So, by comparison to the rate of migration of a standard of known size, researchers can determine the approximate size of the amplified sequence. Due to the genomic rearrangements associated with macronuclear regeneration, the expected PCR products from amplification of the macronuclear versions of these sequences differ considerably in size from the expected amplification products of the micronuclear versions.
In the Princeton experiments, DNA extracted from normal cells produced observable PCR products of a size consistent with amplification of only the rearranged macronuclear sequences. This is expected because, under normal cellular conditions, following conjugation the newly regenerated macronuclear nanochromosomes are amplified to an average copy number of roughly one thousand. The relatively rare micronuclear sequences are much more difficult to detect. However, DNA extracted from cells in which transposase genes were silenced by RNAi did, in fact, produce an additional PCR product of a size consistent with amplification of unprocessed micronuclear DNA – for each of the genes considered.
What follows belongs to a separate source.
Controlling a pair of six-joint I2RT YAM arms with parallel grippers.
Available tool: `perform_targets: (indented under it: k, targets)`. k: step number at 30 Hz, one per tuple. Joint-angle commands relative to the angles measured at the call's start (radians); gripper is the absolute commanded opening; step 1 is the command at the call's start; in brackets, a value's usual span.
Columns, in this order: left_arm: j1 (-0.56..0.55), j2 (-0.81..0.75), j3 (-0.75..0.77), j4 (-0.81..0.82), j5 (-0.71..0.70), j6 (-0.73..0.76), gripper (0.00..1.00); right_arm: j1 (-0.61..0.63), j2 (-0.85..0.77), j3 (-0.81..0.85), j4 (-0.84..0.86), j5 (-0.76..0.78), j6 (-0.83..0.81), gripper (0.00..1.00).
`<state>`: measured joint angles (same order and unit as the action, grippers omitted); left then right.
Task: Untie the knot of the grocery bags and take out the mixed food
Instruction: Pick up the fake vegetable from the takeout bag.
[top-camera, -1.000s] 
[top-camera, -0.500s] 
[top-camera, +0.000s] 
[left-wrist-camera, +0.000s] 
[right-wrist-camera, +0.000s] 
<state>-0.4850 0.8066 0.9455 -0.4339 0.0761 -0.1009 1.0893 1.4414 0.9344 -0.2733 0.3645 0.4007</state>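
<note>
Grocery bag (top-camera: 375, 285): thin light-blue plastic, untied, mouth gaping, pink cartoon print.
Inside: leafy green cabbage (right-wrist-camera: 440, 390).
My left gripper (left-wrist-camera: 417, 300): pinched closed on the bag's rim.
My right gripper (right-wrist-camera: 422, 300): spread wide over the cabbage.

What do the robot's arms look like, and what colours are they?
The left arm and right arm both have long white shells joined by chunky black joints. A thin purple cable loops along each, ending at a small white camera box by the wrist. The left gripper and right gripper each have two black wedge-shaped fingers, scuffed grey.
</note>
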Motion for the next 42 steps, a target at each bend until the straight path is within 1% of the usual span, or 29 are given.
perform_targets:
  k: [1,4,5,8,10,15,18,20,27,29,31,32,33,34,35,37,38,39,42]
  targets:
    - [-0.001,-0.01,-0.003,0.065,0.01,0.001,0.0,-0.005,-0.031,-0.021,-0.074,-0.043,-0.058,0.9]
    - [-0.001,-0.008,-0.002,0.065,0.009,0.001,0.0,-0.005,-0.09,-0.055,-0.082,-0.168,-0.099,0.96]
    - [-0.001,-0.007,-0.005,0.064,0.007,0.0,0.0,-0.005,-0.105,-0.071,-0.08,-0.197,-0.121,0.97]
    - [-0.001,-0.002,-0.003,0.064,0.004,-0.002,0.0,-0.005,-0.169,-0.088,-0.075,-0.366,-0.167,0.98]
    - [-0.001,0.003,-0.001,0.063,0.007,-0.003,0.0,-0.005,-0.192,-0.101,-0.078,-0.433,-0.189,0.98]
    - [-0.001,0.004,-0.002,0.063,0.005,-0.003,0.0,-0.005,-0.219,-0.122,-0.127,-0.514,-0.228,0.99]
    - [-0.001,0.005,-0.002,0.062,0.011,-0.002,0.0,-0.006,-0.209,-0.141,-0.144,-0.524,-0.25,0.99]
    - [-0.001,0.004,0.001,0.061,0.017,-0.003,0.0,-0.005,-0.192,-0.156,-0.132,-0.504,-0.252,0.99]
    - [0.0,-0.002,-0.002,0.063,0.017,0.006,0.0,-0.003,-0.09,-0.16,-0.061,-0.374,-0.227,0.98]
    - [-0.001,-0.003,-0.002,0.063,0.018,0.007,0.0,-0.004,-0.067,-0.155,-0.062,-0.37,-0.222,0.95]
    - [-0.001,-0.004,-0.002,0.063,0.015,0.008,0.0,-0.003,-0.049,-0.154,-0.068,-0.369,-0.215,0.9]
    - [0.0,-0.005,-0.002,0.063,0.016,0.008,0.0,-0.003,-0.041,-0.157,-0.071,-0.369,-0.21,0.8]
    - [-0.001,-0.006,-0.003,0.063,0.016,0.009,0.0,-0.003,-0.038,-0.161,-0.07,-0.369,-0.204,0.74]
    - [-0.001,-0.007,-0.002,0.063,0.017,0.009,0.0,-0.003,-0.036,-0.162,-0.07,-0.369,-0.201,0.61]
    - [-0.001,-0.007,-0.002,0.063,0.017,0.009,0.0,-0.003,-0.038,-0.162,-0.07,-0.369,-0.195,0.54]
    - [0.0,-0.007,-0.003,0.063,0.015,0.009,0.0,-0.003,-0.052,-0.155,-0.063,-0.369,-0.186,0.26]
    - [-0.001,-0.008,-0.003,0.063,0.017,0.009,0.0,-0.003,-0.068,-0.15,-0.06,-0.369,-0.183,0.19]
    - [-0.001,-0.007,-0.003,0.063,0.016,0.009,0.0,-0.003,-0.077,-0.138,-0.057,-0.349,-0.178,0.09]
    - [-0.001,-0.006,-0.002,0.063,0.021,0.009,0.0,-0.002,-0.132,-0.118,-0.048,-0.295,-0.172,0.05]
This accumulation of micronuclear precursors suggests a breakdown in the cells’ normal genomic rearrangement.
Additionally, the researchers sequenced PCR products for one of the amplified genes – TEBPβ. Examination of the nucleotide sequence revealed various examples of aberrant rearrangement - exhibiting improper linear order of gene segments, retention of intervening sequences, and/or cryptic junctions between gene segments.
Going farther, Landweber’s group verified an increased abundance of large DNA molecules (> 12kb) in transposase-knockdown cells relative to normal cells – by two methods: gel mobility assay and DNA hybridization. Recall that the normal macronuclear genome comprises nanochromosomes roughly 1 kb in length – much smaller than the micronuclear chromosomes. The accumulation of larger DNA molecules in knockdown cells is consistent with stalled genome rearrangement in the absence of transposase. Furthermore, the hybridization experiments utilized DNA probes selected to bind transposase genes. The increased abundance of hybridization products in knockdown cells likewise reflects the inability of these cells to excise transposon DNA in the absence of transposase.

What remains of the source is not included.